A-List: Meryl Streep
By Josh Spiegel
August 6, 2009
It's hard to believe that a movie starring Meryl Streep, Diane Keaton, Leonardo DiCaprio, and Robert De Niro would become so quickly forgotten, but so it is with the 1996 movie Marvin's Room. Though the film garnered an Academy Award nomination for Keaton, as the daughter who takes care of her permanently bedridden father, the movie fell from favor pretty quickly. Of course, the next year would make DiCaprio a star with Titanic, so bad timing was partially to blame. Streep plays Lee, the bedridden man's other daughter, who has ignored her family for many years. Circumstances bring her and her sister together. What impresses me here with Streep's performance is the realism she brings to it.
An issue that I find with some of Streep's performances is that she tries too hard to bring something different to the table, whether it's an accent or some actorly tic. Such quirks are not found in Marvin's Room, a movie with generally strong performances, despite the urge to tip over into melodrama. To be fair, I find it rare that Streep doesn't seem to play to the back row of the movie theater (I fear that her role in Julie and Julia will be one of those roles, just as her turn in Mamma Mia! was). Still, what stood out from Marvin's Room was her intent to not be big, not be wild. Sometimes, playing someone completely normal and real is better than being quirky.
In one of her better roles, Streep not only plays button-down well, but she also manages to be as weird and wild as she's ever been in any of her movies (not counting the famed Streep-Roseanne face-off of She-Devil). Streep plays Susan Orlean, the real-life author of The Orchid Thief, a non-fiction book that is so beloved by Hollywood executives that they get quirky screenwriter Charlie Kaufman to write the film adaptation. So far, with the exception of Streep being involved, this is pretty much what really happened. Except The Orchid Thief isn't exactly a filmable novel, so Kaufman decides to write a movie about...writing the film adaptation of The Orchid Thief.

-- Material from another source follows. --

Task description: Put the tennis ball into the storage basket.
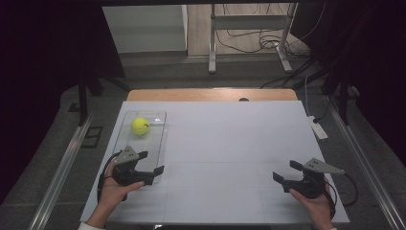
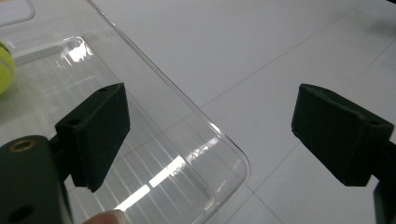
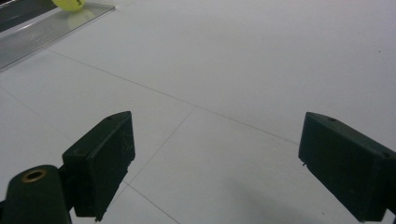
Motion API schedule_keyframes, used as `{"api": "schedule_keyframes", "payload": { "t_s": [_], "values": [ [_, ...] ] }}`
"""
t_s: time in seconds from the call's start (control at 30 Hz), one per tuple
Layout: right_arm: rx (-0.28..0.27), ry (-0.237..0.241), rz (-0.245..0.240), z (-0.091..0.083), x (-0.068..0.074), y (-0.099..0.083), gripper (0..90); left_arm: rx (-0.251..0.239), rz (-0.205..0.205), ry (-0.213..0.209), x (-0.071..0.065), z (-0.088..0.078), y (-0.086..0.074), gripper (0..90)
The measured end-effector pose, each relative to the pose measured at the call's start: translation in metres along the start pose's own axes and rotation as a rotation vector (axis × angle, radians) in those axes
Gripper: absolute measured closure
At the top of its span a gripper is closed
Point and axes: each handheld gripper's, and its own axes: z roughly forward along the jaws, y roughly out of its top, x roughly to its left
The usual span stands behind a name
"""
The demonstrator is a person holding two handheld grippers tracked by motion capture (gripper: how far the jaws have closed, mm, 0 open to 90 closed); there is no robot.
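Left gripper view looks straight down between the left tongs (image 2: 208,140), whose jaws stand spread with nothing between them, hovering over the near right corner of a clear plastic tray (image 2: 196,135). That tray is the thing closest to the work, and it will likely handle as light, fairly stiff and slick: thin see-through plastic with a raised rim, a ribbed floor and rounded corners, glossy enough to throw back the ceiling lights. A pinch across the rim at the near corner or along the right wall seems the soundest hold, since the flat floor gives the jaws nothing to bite; too hard a squeeze could flex or crack it. In the high view the tray (image 1: 158,143) lies near the left edge of the white surface (image 1: 230,143), long side running away from the person. Farther in, toward the tray's far end, sits a yellow-green tennis ball (image 1: 140,126), fuzzy, light and prone to roll if the tray tips. Right tongs (image 1: 283,173) rest spread and empty near the near right corner of the surface, well apart from the tray.
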Motion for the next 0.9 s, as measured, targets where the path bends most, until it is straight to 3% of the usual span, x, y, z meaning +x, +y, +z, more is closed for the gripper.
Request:
{"api": "schedule_keyframes", "payload": {
  "t_s": [0.4, 0.9],
  "values": [
    [-0.002, 0.002, -0.005, -0.0008, 0.0003, 0.0001, 11.0, 0.009, 0.003, -0.007, 0.0005, 0.0031, -0.0086, 12.4],
    [-0.017, 0.004, -0.002, -0.0043, -0.0034, -0.0006, 11.0, -0.007, -0.001, -0.019, -0.0015, 0.0054, -0.0048, 12.4]
  ]
}}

How Orlean fits into the story is fairly strange; first, we follow her as she encounters the titular criminal but...well, if you still haven't seen Adaptation., I won't spoil it for you, but things change as the movie goes on. Either way, Streep is fantastic as both a New York socialite excited at the wildness represented by the Florida Keys and someone who lets her freak flag fly. Overall, Adaptation. is a great movie and features the last good performance of one Nicolas Cage. Still, Streep's complex and showy performance is equally impressive, so much so that it garnered her an Academy Award nod in 2002 (she lost to Catherine Zeta-Jones). If you haven't seen this movie, do yourself a favor and check it out immediately.
Angels in America
Yes, I know I've taken Ms. Streep here to task for often trying too hard, and any project, TV or otherwise, where she gets to play four roles, including a female angel and a male rabbi, would seem to be trying way too hard. However, the 2003 HBO miniseries Angels in America transcends a lot of those issues; frankly, if she's trying too hard, it's only because the play on which the miniseries was based tried equally hard to make clear to its audiences the struggle gay people go through and have gone through during history. Though one of the more memorable roles, that of Roy Cohn, went to Al Pacino, Streep is amazing as real-life accused Communist Ethel Rosenberg, among others. Angels in America is based on a big play, and for such a project, only the biggest performances suffice. Streep is up to the challenge, forgoing subtlety for a larger emotional range.
The Manchurian Candidate
Though it's usually a major taboo to remake any movie, especially one that's considered such a classic by so many people, the 2004 version of The Manchurian Candidate was one of the more entertaining political thrillers of the past decade. Certainly, the social satire that is present in the original version directed by John Frankenheimer isn't nearly as obvious in the version directed by Jonathan Demme. What is apparent is how much Meryl Streep relishes playing the villain (as was made obvious in her 2006 film The Devil Wears Prada), as the conniving mother of the title character. It's hard to imagine that she didn't based her performance off of politicians as diverse as Hillary Rodham Clinton and Dick Cheney, not only in appearance and facial tics, but the more subtle elements.
In general, The Manchurian Candidate is one of Demme's better films, alongside Philadelphia and The Silence of the Lambs. The director doesn't always need big stars for his movies to shine, but with a cast including Liev Schreiber and Denzel Washington, this one stands out in the best way. Streep isn't onscreen as much, and may never be thought of as good a villain in the piece as Angela Lansbury was, but her villainy never pushes too far into Snidely Whiplash territory, always revolving around realism.